Blog Single

Dealing with complexity - Out of the Tar Pit

Summary: In this post I recap the paper “Out of the Tar Pit” that gives answers to a fundamental question in software development: is complexity inevitable or can it be avoided? What is complexity in the first place and what are possible remedies?

Does software have to be complex? Is it unavoidable that any growing software system gives rise to more complexity and every new feature or change makes it more error prone? Or is there hope (on the far horizon) that complexity can be avoided and we just haven’t figured out yet how?

It’s a fundamental question. In our daily lives as software developers we try to produce “quality” code that is clean, robust and reliable. This is often more art than science (or engineering) and depends on how well the problem we try to solve is understood and how thorough we test and refactor. But if complexity is inherent in software development all we can hope to do is to minimize the damage. That is not very satisfying and I’m wondering if we can’t do better than that.

In a series of blog posts I’d like to find some answers. Today I start with a paper that is considered 1 to be a classic: “Out of the Tar Pit” by Ben Moseley & Peter Marks 2

What is complexity and why is it a problem?

Complexity is the root cause of the vast majority of problems with software today.

If we we agree that complexity is the main culprit for our problems with current software the first question to answer is: what is complexity?

The authors define complexity indirectly as something that makes a system hard to understand. From this follows the opposite: simplicity makes a system easy to understand. However, “simplicity is hard” and as Rich Hickey would say that “simple is not easy” 3 that “easiness” of understanding may still require effort and experience.

How can we “understand” a system then? There are two ways:

  • from the outside: testing
  • from the inside: informal reasoning

With Testing we are treating a system as a black-box and observe its behaviour from the outside. Informal reasoning attempts to understand a system from the inside by examining its parts and inner workings.

Testing leads to the detection of more bugs, whereas informal reasoning leads to less errors being created. From that standpoint informal reasoning is more important of course. As a developer that is what I mean by “understanding” a system, that I can reason about its inner workings. Testing is limited and almost impossible to do without any reasoning about the system.

What causes complexity?

Now we come to the interesting part: where does complexity come from? What are the causes?

The number one enemy is this ugly little guy called state. The recent popularity of functional programming languages shows the desire to tame this beast. What is the problem with state regarding to understanding?

  • The behaviour of a system in one state tells you nothing about the behaviour in another state. Testing tries to get away with this by always starting in a “clean state”. But that is not always possible and a system can get too easily into a “bad state”.
  • Informal reasoning often resolves around a case-by-case simulation of the behaviour of a system. Each new state doubles (at least) the possible states to consider and with this exponential growth the mental approach reaches very soon its limits.
  • State can contaminate and spread through a system.

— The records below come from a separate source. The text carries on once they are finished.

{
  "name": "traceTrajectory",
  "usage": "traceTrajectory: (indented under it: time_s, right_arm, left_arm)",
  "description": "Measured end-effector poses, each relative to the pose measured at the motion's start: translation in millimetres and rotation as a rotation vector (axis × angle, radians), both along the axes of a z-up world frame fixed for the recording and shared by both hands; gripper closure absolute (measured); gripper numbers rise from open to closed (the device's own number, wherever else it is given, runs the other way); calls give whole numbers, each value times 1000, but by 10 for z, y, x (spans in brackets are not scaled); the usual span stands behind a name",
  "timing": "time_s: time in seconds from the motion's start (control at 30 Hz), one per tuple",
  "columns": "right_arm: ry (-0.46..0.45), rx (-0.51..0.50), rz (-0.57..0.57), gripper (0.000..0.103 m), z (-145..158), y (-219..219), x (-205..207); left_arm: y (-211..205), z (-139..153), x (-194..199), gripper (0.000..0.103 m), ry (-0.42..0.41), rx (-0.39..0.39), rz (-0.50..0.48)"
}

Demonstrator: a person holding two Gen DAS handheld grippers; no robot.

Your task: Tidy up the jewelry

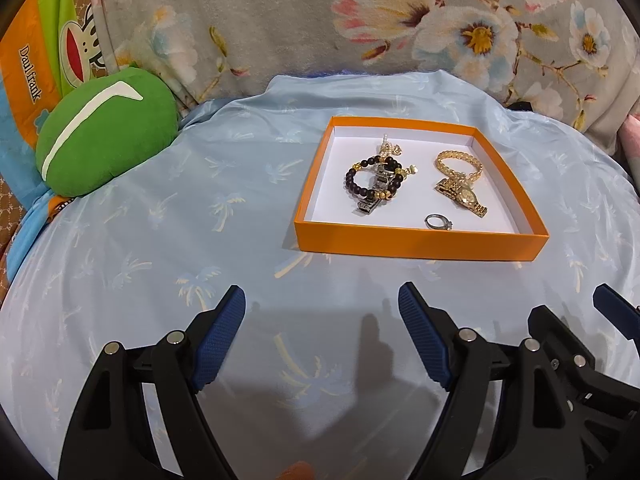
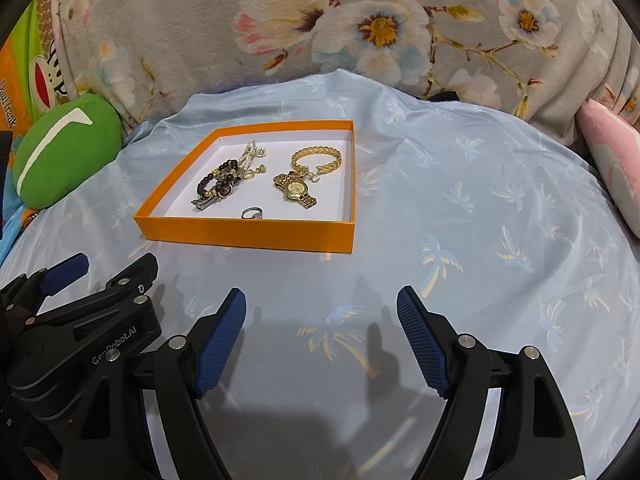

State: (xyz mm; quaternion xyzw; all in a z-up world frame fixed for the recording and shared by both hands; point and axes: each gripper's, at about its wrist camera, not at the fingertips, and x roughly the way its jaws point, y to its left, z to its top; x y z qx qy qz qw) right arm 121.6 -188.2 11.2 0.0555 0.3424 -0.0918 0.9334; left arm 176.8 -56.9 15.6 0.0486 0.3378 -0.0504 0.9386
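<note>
An orange tray (image 1: pixel 420 242) with a white floor lies on the pale blue sheet; it also shows in the right wrist view (image 2: pixel 244 236). In it lie a black bead bracelet (image 1: pixel 374 178) over a silver watch band, a pearl piece, a gold chain bracelet (image 1: pixel 460 162), a gold watch (image 1: pixel 466 196) and a silver ring (image 1: pixel 438 222). The same bead bracelet (image 2: pixel 216 184), gold watch (image 2: pixel 298 190) and ring (image 2: pixel 253 213) show in the right wrist view. My left gripper (image 1: pixel 322 304) is open and empty, short of the tray. My right gripper (image 2: pixel 322 304) is open and empty beside it.
A green plush cushion (image 1: pixel 104 132) rests at the back left. A grey floral blanket (image 1: pixel 360 20) bunches up behind the tray. A pink pillow (image 2: pixel 612 160) lies at the right edge. An orange and green printed fabric (image 1: pixel 28 64) lies far left.
</note>
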Motion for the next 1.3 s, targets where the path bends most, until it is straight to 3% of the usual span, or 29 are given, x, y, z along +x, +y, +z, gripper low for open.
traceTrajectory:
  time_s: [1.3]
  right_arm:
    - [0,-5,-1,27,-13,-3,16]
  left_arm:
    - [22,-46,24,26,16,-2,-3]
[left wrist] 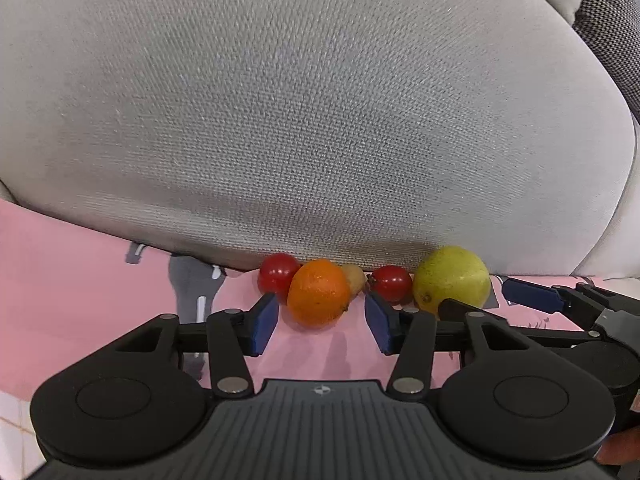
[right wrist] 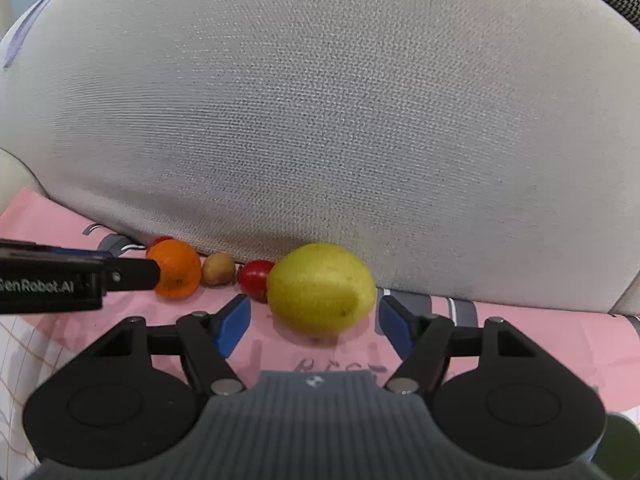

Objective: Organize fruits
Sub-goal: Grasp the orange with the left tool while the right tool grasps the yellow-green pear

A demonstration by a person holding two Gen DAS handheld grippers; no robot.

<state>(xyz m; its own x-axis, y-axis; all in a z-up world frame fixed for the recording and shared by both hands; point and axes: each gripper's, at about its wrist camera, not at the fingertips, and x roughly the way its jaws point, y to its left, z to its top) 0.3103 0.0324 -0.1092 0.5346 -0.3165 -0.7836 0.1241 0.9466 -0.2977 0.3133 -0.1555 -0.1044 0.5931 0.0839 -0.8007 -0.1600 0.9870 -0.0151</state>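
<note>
Here, in the left wrist view, the left tool [left wrist: 320, 322] stands open with the orange [left wrist: 319, 293] just beyond its blue pads, untouched, at twelve o'clock against the grey cushion [left wrist: 300, 120]; centre it and close gently, since red fruits [left wrist: 277, 276] crowd its sides. In the right wrist view, the right tool [right wrist: 314, 326] also gapes, the yellow-green fruit [right wrist: 321, 288] ahead on the pink cloth [right wrist: 540, 332]; advance squarely before closing, or it may roll.

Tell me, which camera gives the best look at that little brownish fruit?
The right wrist view: the small brownish fruit sits unobstructed between the orange and a red fruit. In the left wrist view it is mostly hidden behind the orange.
</note>
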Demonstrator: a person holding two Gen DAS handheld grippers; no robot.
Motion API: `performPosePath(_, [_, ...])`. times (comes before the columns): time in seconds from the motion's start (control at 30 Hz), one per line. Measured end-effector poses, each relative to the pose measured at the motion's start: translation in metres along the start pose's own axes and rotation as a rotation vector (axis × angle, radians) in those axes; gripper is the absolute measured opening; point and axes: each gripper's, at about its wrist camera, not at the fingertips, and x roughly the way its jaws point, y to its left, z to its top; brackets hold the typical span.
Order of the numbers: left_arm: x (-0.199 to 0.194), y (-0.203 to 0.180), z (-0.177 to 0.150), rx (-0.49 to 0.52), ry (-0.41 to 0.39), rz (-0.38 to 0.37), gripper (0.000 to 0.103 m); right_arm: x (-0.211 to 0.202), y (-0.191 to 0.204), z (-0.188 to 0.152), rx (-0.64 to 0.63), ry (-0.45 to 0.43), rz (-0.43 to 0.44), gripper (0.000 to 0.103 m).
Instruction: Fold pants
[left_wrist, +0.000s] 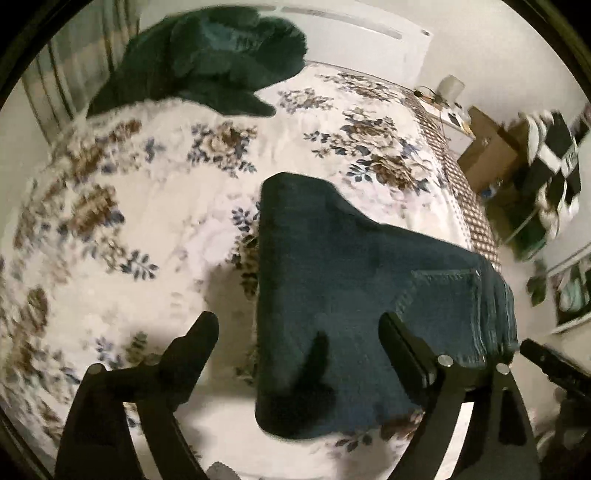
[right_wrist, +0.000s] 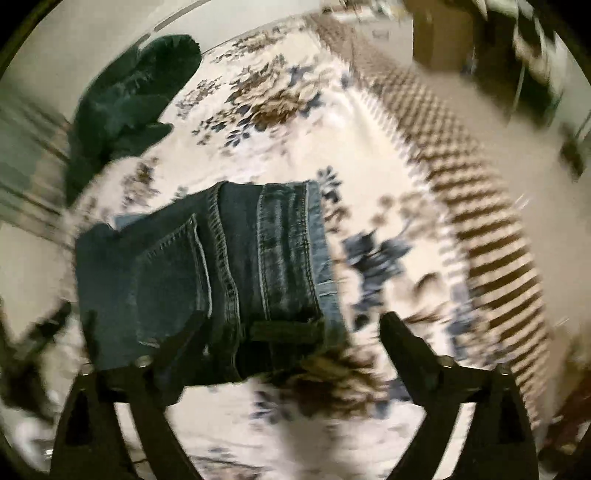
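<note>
Dark blue jeans (left_wrist: 343, 295) lie folded into a compact stack on the floral bedspread (left_wrist: 147, 206). A back pocket (left_wrist: 443, 299) faces up near the waistband edge. My left gripper (left_wrist: 299, 332) is open above the stack's near end, fingers apart and holding nothing. In the right wrist view the same folded jeans (right_wrist: 207, 280) show waistband and seams. My right gripper (right_wrist: 291, 336) is open just above the stack's near right corner, empty. This view is blurred by motion.
A heap of dark green-blue clothing (left_wrist: 207, 59) lies at the far left of the bed, also in the right wrist view (right_wrist: 125, 107). A checked bed edge (left_wrist: 469, 206) runs on the right. Beyond it are cardboard boxes (left_wrist: 487, 151) and a black-and-white checkered item (left_wrist: 554, 158).
</note>
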Motion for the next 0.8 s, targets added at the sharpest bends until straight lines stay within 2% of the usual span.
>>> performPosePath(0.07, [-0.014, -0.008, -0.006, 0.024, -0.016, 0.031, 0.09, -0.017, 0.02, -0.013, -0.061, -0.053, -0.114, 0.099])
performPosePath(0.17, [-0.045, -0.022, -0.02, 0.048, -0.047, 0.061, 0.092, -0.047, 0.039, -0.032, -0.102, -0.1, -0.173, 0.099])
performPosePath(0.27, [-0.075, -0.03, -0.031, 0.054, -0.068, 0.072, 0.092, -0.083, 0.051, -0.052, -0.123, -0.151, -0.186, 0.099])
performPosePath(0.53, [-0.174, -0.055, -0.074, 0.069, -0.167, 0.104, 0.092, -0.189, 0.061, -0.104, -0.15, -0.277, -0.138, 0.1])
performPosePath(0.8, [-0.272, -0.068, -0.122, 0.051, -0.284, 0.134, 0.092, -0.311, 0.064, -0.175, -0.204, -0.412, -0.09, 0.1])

A part that has no state but a dependency to another stateful part becomes automatically affected by that state.

The second cause of complexity is control. Which is basically the order in which things happen. The problem with control is that in most cases we don’t want to be concerned with it but are enforced to do so due to the limits of the programming language. We have to over-specify a problem.

Other causes:

  • Sheer code volume. The authors disagree that complexity has to rise in a non-linear way with the amount of code lines of a system. In other words: complexity is not necessarily inherent in software.
  • Complexity breads complexity: see above regarding state, complex parts can contamine other parts. It is therefore important to contain complexity.
  • Simplicity is hard. It requires effort to keep a system simple.
  • The power of a programming language creates complexity. The more I can do with it, the more ways I have at my hands to create complexity.

Two types of complexity

We know the causes of complexity and what it does to our understanding of a system. So what can we do about it? The authors define two types of complexity:

  • Essential complexity, which is inherent in the problem itself (as seen by the user).
  • Accidental complexity is all the rest and which would not appear in an ideal world.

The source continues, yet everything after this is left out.